Все вокруг засмеялись, что немного снизило напряжение после прочтения проклятия жреца.
Глафира же вспомнила свои недавние приключения в Тверской губернии с настоящим нильским «крокодайл»[3] и покачала головой, пытаясь прогнать худые мысли: ей тоже не нравилась эта «распаковка» покойников, даже при всей своей любви к английской моде.
– Ну так все готовы? Доктор Лосев, приступайте к вскрытию, господин Лурье, а вы рассказывайте, что там с мумией! – командным голосом распорядилась Эллен, и все склонились над мумифицированным жрецом.
Египет. XIV век до н. э
– О великий Аменхотеп, о сын царя, любимый отцом своим! Да почтит тебя твой отец! Да выдвинет он тебя среди старших! Да одолеет твой Ка твоего супостата! Да обретет твоя душа тайный путь к вратам загробного мира! Позволь молвить, о царский сын! – сановник Сахебу распластался ниц у золотых сандалий молодого царевича.
Аменхотеп кивком головы указал личным прислужникам помочь поднять старого советника.
– Встань, Сахебу, и поведай мне, какая нужда привела тебя в мой дворец! – благосклонно промолвил царевич.
– О мой господин, о сын царя, да будет Амон милостив к тебе! – Сахебу снова склонился, но, увидев заинтересованный взгляд Аменхотепа, продолжил: – Худые новости идут с юга, мой господин! Коварный Ингез, вождь подвластных тебе, о сын бога, городов Куша, отказался платить дань и собирается заключить военный союз с нашими древними недругами хеттами! – голос Сахебу задрожал от гнева: как может какой-то дикий царек отказываться от царской милости и за спиной у фараона общаться с его давними врагами.

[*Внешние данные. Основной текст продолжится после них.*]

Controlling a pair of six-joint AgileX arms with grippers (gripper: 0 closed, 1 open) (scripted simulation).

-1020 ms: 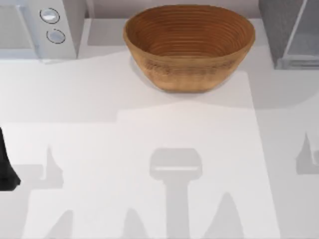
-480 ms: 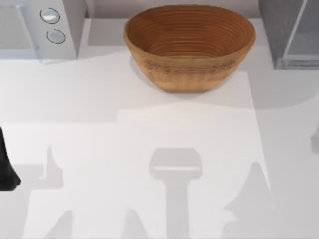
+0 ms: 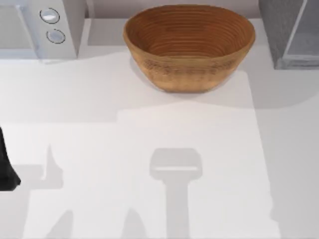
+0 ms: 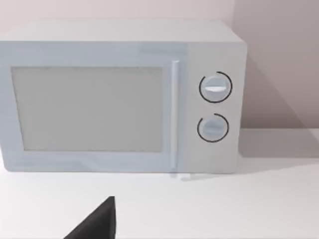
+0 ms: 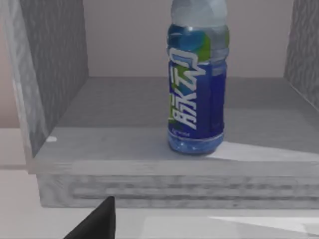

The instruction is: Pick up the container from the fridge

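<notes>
Right hand (image 5: 89, 221), grip state indeterminate, faces the open fridge (image 5: 60, 74) with the container (image 5: 197, 79) upright directly ahead on its floor, aligned for a reach; left hand (image 4: 92, 221) parked.

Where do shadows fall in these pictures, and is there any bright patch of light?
Top view: grey arm-shaped shadows lie across the table below the basket. Right wrist view: the container stands upright on the fridge floor, a bright wedge of light beside its base.
</notes>
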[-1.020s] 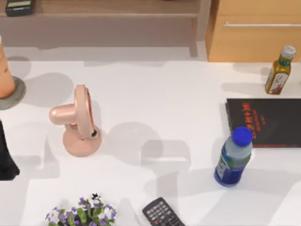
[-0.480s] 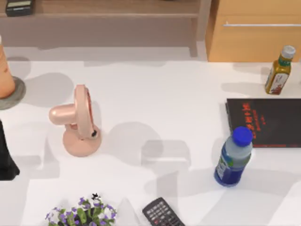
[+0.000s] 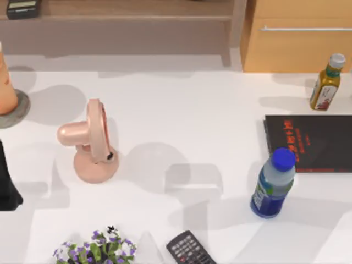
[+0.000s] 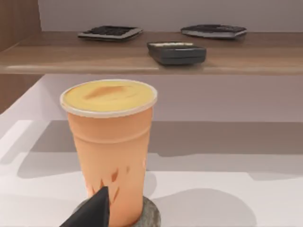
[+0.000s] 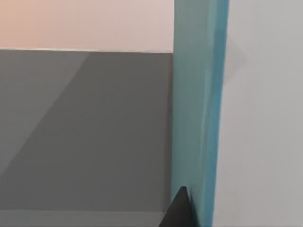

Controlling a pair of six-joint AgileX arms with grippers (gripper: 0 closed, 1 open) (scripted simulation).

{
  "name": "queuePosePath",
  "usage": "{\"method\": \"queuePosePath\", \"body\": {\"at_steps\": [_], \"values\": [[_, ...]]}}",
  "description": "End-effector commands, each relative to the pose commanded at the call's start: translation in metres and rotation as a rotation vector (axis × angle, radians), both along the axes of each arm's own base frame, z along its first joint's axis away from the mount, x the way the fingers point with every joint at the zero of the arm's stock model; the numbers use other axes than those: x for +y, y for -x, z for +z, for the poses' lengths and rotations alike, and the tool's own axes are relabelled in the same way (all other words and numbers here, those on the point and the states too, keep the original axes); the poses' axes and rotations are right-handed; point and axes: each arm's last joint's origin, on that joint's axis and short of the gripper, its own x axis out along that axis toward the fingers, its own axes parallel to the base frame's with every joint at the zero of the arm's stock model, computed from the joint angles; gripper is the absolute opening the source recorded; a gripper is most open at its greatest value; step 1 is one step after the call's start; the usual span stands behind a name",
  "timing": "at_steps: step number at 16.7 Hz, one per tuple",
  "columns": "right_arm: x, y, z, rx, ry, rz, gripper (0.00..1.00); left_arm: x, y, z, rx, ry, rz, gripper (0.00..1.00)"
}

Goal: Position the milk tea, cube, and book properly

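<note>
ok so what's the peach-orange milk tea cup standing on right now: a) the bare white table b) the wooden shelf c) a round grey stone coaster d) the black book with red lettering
c: the peach-orange milk tea cup stands upright on a round grey stone coaster at the table's left edge.

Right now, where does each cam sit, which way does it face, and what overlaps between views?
Top view: above the table, looking down at the pink fan, blue bottle and black book; a dark piece of the left arm at its left edge.
Left wrist view: low, level, facing the milk tea on its coaster; a dark gripper finger shows.
Right wrist view: close against the teal book; a dark finger shows.
Shared: top and left wrist views both show the milk tea.
</note>
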Motion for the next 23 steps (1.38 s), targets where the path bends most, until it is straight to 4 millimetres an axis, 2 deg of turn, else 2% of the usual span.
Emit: {"method": "queuePosePath", "body": {"at_steps": [16,19,23], "values": [[0.001,0.011,0.012,-0.005,-0.005,-0.003,0.0,0.0,0.0,0.0,0.0,0.0,0.0,1.0],[0.008,0.025,0.027,-0.03,-0.042,-0.041,0.0,0.0,0.0,0.0,0.0,0.0,0.0,1.0],[0.033,0.061,0.054,-0.087,-0.165,-0.117,0.0,0.0,0.0,0.0,0.0,0.0,0.0,1.0]]}}
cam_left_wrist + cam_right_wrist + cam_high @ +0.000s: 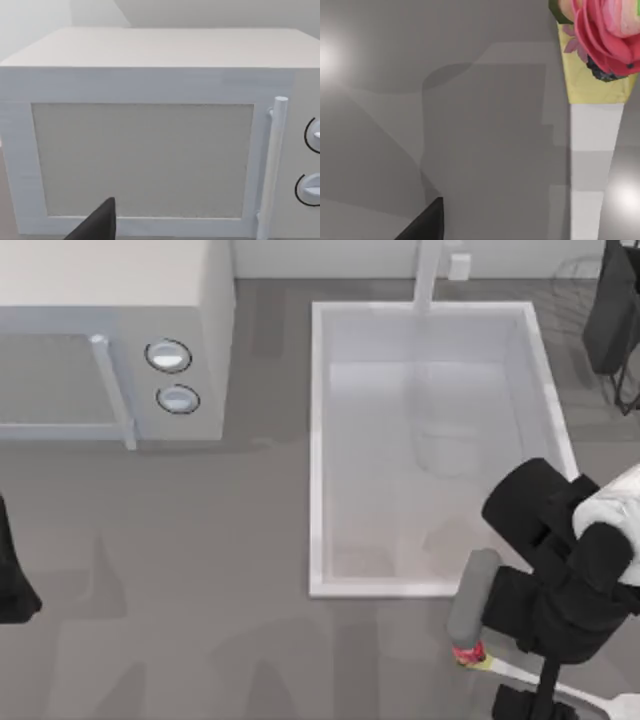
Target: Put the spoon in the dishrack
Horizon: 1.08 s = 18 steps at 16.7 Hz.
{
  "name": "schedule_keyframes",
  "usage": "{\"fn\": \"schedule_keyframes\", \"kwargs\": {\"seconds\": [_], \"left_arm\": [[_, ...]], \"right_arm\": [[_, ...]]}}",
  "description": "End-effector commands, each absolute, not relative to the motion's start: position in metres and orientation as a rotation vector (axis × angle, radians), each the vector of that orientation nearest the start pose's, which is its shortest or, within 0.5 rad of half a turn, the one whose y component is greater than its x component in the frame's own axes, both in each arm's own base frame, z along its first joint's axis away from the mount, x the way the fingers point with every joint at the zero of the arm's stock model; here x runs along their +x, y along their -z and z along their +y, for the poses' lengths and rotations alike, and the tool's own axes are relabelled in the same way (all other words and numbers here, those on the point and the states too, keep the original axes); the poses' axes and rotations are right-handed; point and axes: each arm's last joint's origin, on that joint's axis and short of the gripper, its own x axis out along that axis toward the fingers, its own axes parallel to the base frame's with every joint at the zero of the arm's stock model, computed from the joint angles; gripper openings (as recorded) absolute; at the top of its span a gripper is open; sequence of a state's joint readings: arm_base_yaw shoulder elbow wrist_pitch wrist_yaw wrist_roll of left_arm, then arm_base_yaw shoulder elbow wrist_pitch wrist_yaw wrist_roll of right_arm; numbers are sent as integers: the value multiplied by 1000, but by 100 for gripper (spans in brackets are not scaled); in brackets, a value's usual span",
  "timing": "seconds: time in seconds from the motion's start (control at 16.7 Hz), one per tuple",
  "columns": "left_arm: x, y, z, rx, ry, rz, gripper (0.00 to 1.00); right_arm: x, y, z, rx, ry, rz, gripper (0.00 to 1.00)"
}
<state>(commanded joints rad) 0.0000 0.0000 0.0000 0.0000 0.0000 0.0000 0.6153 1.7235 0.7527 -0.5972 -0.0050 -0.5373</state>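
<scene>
In the top view, the right arm (560, 580) reaches in from about four o'clock, its black bulk bent over the near right corner of the sink basin (318, 440) and the surface (200, 580) just in front of it. The right gripper (500, 660) hangs low over the spoon (500, 668), which lies flat on the surface at roughly five o'clock, just beyond the basin's near rim. The spoon's yellowish end with its red blob points toward nine o'clock, and the white handle runs off toward four o'clock under the arm, partly hidden by it. Whether the jaws are spread or closed cannot be told, since the arm's own body covers them.

The right wrist view looks closely at the spoon (592, 115), the handle pale and the pink-red blob cut off at the frame's edge.

The left arm (12, 575) sits parked at nine o'clock, cut off by the frame edge. Its wrist view faces the microwave (150, 150), which stands at about ten o'clock in the top view.

Farthest off, at two o'clock, the dishrack (610, 320) shows as thin dark wire and a black slab, largely cropped.
</scene>
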Motion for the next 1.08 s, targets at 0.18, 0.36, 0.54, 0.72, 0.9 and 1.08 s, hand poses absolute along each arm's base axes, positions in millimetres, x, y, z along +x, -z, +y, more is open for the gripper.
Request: {"fn": "schedule_keyframes", "kwargs": {"seconds": [0.18,0.36,0.54,0.72,0.9,1.08], "left_arm": [[106,-160,-1,0,0,0,100],[106,-160,-1,0,0,0,100],[106,-160,-1,0,0,0,100],[106,-160,-1,0,0,0,100],[106,-160,-1,0,0,0,100],[106,-160,-1,0,0,0,100]], "right_arm": [[207,-93,147,-893,-902,1375,100],[207,-93,147,-893,-902,1375,77],[207,-93,147,-893,-902,1375,55],[207,-93,147,-893,-902,1375,32],[207,-93,147,-893,-902,1375,10],[207,-93,147,-893,-902,1375,0]]}}
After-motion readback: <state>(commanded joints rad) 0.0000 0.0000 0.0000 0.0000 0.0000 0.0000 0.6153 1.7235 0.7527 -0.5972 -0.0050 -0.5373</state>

Аменхотеп задумался, не вставая с золотого трона. Действительно, новости неутешительные. Ингез давно показывал крутой нрав; после смерти в поединке его отца Шукуна, который исправно платил дань в египетскую казну, Ингез задумал предательство, и уже несколько городов Куша подняли мятеж против наместников фараона.
Несмотря на свой юный возраст, всего двенадцать разливов Нила видел царевич, он неплохо разбирался во внешней политике государства, и гнев опалил его величественный взгляд.
– Мой отец, да будет Амон милостив к нему, знает о мятеже? – порывисто вскочил с золотого ложа Аменхотеп.
Сахебу утвердительно закивал.
– Да, мой господин, сын бога Ра Тутмос Великолепный сам отправил меня к тебе, о солнцеликий, чтобы ты возглавил поход в Керме – самое сердце мятежа. Фараон не сомневается в твоем военном таланте, и уже до тысячи воинов готовы отправиться с тобой в Нубию.
– Я сам лично покараю ослушников. Я сровняю с землей Керме, это будет уроком для других земель, что слово фараона – священно и никто не может осмелиться перечить ему! – гордо промолвил царевич.